REQUIRED WORK - Everything from the line containing "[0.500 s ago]" to the end of the material, both ends included, should be repeated exactly; please give only those lines.

GIVEN MATERIAL -

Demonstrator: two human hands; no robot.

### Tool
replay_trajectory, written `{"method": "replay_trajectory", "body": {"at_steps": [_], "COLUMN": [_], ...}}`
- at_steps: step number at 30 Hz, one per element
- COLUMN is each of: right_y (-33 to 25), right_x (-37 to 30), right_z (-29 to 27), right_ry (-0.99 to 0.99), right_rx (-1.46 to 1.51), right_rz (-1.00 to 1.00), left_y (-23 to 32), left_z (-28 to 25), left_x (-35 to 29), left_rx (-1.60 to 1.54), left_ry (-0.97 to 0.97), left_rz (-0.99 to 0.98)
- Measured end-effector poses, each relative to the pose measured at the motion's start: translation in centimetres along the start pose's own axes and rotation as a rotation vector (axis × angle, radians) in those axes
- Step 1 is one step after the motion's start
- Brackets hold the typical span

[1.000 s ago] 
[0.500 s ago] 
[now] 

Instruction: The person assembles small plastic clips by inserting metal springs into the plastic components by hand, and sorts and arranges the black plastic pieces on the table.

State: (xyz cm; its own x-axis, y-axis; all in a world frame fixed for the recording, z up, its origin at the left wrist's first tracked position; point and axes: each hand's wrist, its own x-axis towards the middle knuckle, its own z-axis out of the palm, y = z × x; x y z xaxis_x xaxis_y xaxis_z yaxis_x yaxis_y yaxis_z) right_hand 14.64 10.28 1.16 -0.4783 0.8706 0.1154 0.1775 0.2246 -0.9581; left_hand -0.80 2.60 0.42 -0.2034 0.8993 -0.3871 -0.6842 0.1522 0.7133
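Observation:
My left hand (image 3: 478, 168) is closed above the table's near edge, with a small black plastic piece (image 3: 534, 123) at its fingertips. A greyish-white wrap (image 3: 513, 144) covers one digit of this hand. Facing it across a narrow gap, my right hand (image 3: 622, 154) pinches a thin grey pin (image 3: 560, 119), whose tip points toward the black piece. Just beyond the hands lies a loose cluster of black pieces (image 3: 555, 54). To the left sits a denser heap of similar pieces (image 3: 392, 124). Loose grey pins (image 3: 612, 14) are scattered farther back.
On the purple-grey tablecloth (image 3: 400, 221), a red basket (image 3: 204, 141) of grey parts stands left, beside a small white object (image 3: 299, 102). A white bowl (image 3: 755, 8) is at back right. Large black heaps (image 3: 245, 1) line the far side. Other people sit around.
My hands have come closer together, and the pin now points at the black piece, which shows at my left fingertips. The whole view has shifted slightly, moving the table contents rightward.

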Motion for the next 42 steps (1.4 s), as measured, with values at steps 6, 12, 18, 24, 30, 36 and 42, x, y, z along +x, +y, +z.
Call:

ANSWER SECTION -
[0.500 s ago] 
[now] 

Instruction: The person assembles small plastic clips by inserting metal springs into the plastic components by hand, and sorts and arranges the black plastic pieces on the table.

State: (xyz cm; its own x-axis, y-axis; all in a world frame fixed for the recording, z up, its origin at the left wrist's first tracked position; point and axes: each hand's wrist, its own x-axis towards the middle knuckle, its own z-axis out of the palm, y = z × x; x y z xaxis_x xaxis_y xaxis_z yaxis_x yaxis_y yaxis_z) right_hand 14.64 10.28 1.16 -0.4783 0.8706 0.1154 0.1775 0.2246 -0.9581; left_hand -0.80 2.60 0.42 -0.2034 0.8993 -0.3871 -0.6842 0.1522 0.7133
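Observation:
My left hand (image 3: 478, 168) is closed above the table's near edge, with a small black plastic piece (image 3: 534, 123) at its fingertips. A greyish-white wrap (image 3: 513, 144) covers one digit of this hand. Facing it across a narrow gap, my right hand (image 3: 622, 154) pinches a thin grey pin (image 3: 560, 119), whose tip points toward the black piece. Just beyond the hands lies a loose cluster of black pieces (image 3: 555, 54). To the left sits a denser heap of similar pieces (image 3: 392, 124). Loose grey pins (image 3: 612, 14) are scattered farther back.
On the purple-grey tablecloth (image 3: 400, 221), a red basket (image 3: 204, 141) of grey parts stands left, beside a small white object (image 3: 299, 102). A white bowl (image 3: 755, 8) is at back right. Large black heaps (image 3: 245, 1) line the far side. Other people sit around.
My hands have come closer together, and the pin now points at the black piece, which shows at my left fingertips. The whole view has shifted slightly, moving the table contents rightward.
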
Motion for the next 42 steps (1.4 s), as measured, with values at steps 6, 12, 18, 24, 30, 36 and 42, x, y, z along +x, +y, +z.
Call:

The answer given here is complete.